Humans still seem to be better than technology when it comes to the accuracy of spotting possible cases of breast cancer during screening, suggests a review published online in The BMJ today.
The researchers say there is currently a lack of good quality evidence to support a policy of replacing human radiologists with artificial intelligence (AI) technology when screening for breast cancer.
Breast cancer is a leading cause of death among women worldwide and many countries have introduced mammography screening programmes to detect and treat it early. But examining mammograms for early signs of cancer is a high volume repetitive work for radiologists, and some cancers are missed.
Previous research has suggested that AI systems outperform humans and might soon be used instead of experienced radiologists. Yet a recent review of 23 studies highlighted evidence gaps and concerns about the methods used.
To address this uncertainty, the UK National Screening Committee commissioned a team of researchers from the University of Warwick to examine the accuracy of AI for the detection of breast cancer in mammography screening practice.
The researchers reviewed 12 studies carried out since 2010 involving data for 131,822 screened women in Sweden, the United States, Germany, the Netherlands and Spain.
Overall, the quality of the methods used in the 12 studies was poor and their applicability to European or UK breast cancer screening programmes was low.
Three large studies involving 79,910 women compared AI systems with the clinical decisions of the original radiologist. Of these, 1,878 had screen-detected cancer or interval cancer (cancer diagnosed in-between routine screening appointments) within 12 months of screening.
The majority (34 out of 36 or 94%) of AI systems evaluated in these three studies were less accurate than a single radiologist, and all were less accurate than the consensus of two or more radiologists, which is the standard practice in Europe.
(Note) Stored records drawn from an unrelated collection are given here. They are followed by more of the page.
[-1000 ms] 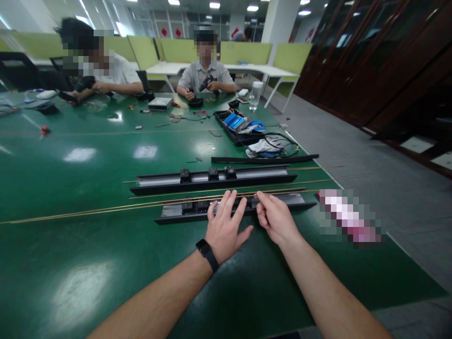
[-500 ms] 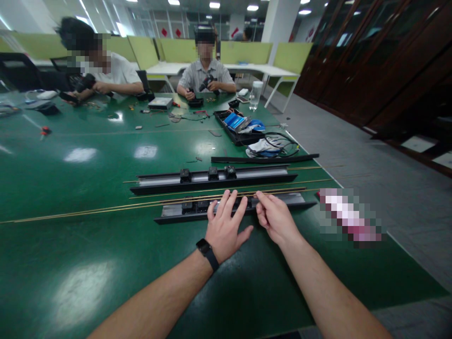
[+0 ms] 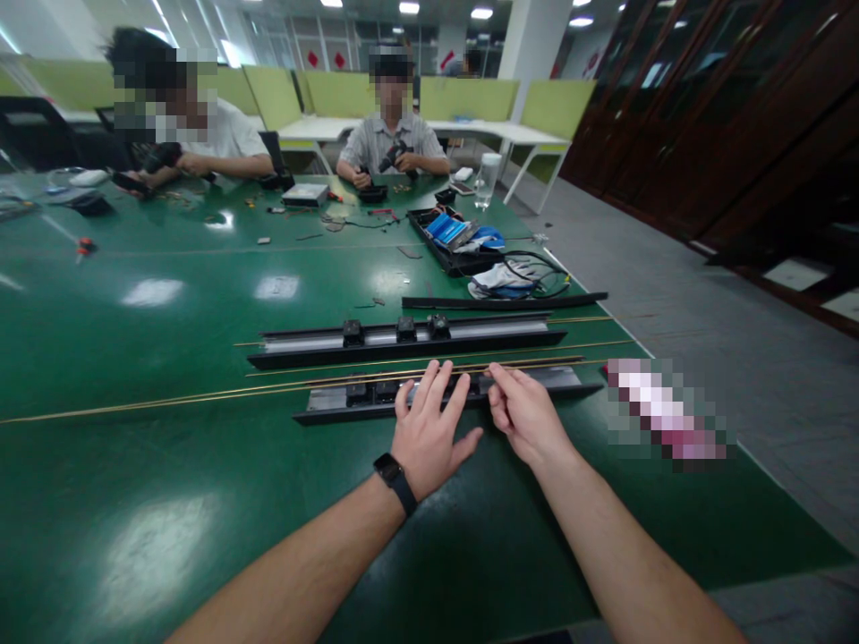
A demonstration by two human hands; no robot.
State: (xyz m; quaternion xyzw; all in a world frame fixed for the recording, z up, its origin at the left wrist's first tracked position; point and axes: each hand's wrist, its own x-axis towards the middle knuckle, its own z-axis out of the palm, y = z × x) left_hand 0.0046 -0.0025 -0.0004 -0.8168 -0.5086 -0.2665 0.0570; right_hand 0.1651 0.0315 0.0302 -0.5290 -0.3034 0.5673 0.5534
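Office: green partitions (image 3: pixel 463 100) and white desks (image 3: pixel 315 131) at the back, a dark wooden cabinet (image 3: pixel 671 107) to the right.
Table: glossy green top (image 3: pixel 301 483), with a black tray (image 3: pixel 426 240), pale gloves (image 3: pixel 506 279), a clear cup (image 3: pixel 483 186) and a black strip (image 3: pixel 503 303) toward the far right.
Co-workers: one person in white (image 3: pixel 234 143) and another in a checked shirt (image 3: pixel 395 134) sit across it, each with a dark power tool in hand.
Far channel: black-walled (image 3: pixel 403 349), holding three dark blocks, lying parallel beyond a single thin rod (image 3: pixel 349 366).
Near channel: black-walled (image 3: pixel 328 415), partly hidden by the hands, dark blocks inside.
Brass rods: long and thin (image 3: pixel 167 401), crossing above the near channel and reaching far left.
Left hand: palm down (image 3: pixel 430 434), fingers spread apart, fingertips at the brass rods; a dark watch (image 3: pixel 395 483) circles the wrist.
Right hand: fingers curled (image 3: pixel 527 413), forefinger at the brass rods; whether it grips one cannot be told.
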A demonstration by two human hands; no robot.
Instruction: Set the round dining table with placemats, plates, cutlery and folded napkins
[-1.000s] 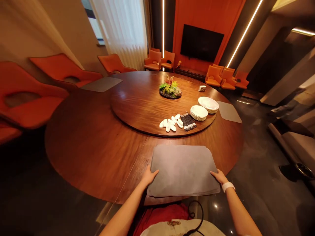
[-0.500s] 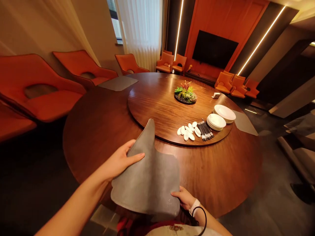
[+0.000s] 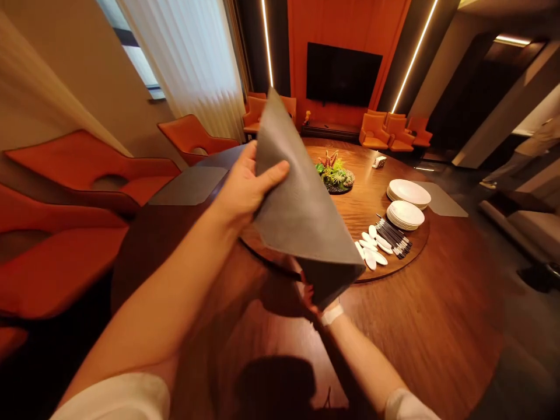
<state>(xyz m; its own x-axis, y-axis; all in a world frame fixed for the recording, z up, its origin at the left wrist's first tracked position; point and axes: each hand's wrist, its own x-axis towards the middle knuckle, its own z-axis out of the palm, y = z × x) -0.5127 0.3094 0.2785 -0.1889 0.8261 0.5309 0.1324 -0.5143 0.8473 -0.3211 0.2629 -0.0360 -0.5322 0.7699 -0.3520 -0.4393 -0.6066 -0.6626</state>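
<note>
A grey placemat (image 3: 301, 204), bent and tilted, is held up above the near part of the round wooden table (image 3: 441, 303). My left hand (image 3: 249, 184) is closed on its left edge, thumb on top and fingers behind. Under its lower end is my right hand (image 3: 311, 296), partly hidden by the drooping dark underside; the fingers seem to grip there. Whether more than one mat is held, I cannot tell. Two other grey placemats lie on the table, a left placemat (image 3: 188, 185) and a right placemat (image 3: 446, 200).
On the turntable (image 3: 406, 265) are stacked white plates (image 3: 405, 216), black chopsticks (image 3: 396, 238), small white oval pieces (image 3: 371, 258), a plant centrepiece (image 3: 335, 178) and a small holder (image 3: 380, 161). Orange chairs (image 3: 83, 169) line the left. A person (image 3: 531, 149) is at the far right.
Both hands have moved up and forward over the table with the placemat, which now stands steeper and folds over at its lower end. My view has turned left and tilted.
</note>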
In contrast, five smaller studies involving 1,086 women reported that all of the AI systems evaluated were more accurate than a single radiologist. But the researchers note that these studies were at high risk of bias and their promising results are not replicated in larger studies.
In three studies, AI used as a pre-screen to triage which mammograms need to be examined by a radiologist and which do not screened out 53%, 45%, and 50% of women at low risk but also 10%, 4%, and 0% of cancers detected by radiologists.
The authors point to some study limitations such as excluding non-English studies that might have contained relevant evidence, and they acknowledge that AI algorithms are short lived and constantly improving, so reported assessments of AI systems might be out of date by the time of study publication.
Nevertheless, use of stringent study inclusion criteria together with rigorous and systematic evaluation of study quality suggests their conclusions are robust.
As such, they say: “Current evidence on the use of AI systems in breast cancer screening is a long way from having the quality and quantity required for its implementation into clinical practice.”
They add: “Well designed comparative test accuracy studies, randomised controlled trials, and cohort studies in large screening populations are needed which evaluate commercially available AI systems in combination with radiologists in clinical practice.”